**Exercise description**
Each line of the data should be repeated precisely.

**Provided data**

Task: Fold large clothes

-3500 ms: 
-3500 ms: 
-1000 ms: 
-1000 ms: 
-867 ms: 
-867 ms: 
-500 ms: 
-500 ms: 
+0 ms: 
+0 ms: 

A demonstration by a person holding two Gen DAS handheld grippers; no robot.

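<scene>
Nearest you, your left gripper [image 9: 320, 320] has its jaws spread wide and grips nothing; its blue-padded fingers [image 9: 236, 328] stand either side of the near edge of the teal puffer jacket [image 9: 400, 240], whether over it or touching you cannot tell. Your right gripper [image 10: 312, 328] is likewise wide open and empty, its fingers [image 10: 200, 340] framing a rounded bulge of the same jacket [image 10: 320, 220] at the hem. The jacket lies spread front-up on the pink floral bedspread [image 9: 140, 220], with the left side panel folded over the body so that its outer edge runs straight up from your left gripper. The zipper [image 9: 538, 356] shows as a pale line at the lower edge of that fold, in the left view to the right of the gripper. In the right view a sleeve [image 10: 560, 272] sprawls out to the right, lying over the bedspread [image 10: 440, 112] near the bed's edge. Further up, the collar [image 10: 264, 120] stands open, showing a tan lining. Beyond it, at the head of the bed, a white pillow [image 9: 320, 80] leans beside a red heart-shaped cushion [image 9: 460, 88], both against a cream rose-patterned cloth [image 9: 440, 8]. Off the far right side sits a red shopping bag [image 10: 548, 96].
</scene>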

**Exercise response**
Task: Fold large clothes

-3500 ms: 
-3500 ms: 
-1000 ms: 
-1000 ms: 
-867 ms: 
-867 ms: 
-500 ms: 
-500 ms: 
+0 ms: 
+0 ms: 

A demonstration by a person holding two Gen DAS handheld grippers; no robot.

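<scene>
Nearest you, your left gripper [image 9: 320, 320] has its jaws spread wide and grips nothing; its blue-padded fingers [image 9: 236, 328] stand either side of the near edge of the teal puffer jacket [image 9: 400, 240], whether over it or touching you cannot tell. Your right gripper [image 10: 312, 328] is likewise wide open and empty, its fingers [image 10: 200, 340] framing a rounded bulge of the same jacket [image 10: 320, 220] at the hem. The jacket lies spread front-up on the pink floral bedspread [image 9: 140, 220], with the left side panel folded over the body so that its outer edge runs straight up from your left gripper. The zipper [image 9: 538, 356] shows as a pale line at the lower edge of that fold, in the left view to the right of the gripper. In the right view a sleeve [image 10: 560, 272] sprawls out to the right, lying over the bedspread [image 10: 440, 112] near the bed's edge. Further up, the collar [image 10: 264, 120] stands open, showing a tan lining. Beyond it, at the head of the bed, a white pillow [image 9: 320, 80] leans beside a red heart-shaped cushion [image 9: 460, 88], both against a cream rose-patterned cloth [image 9: 440, 8]. Off the far right side sits a red shopping bag [image 10: 548, 96].
</scene>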

The exercise contains nothing more.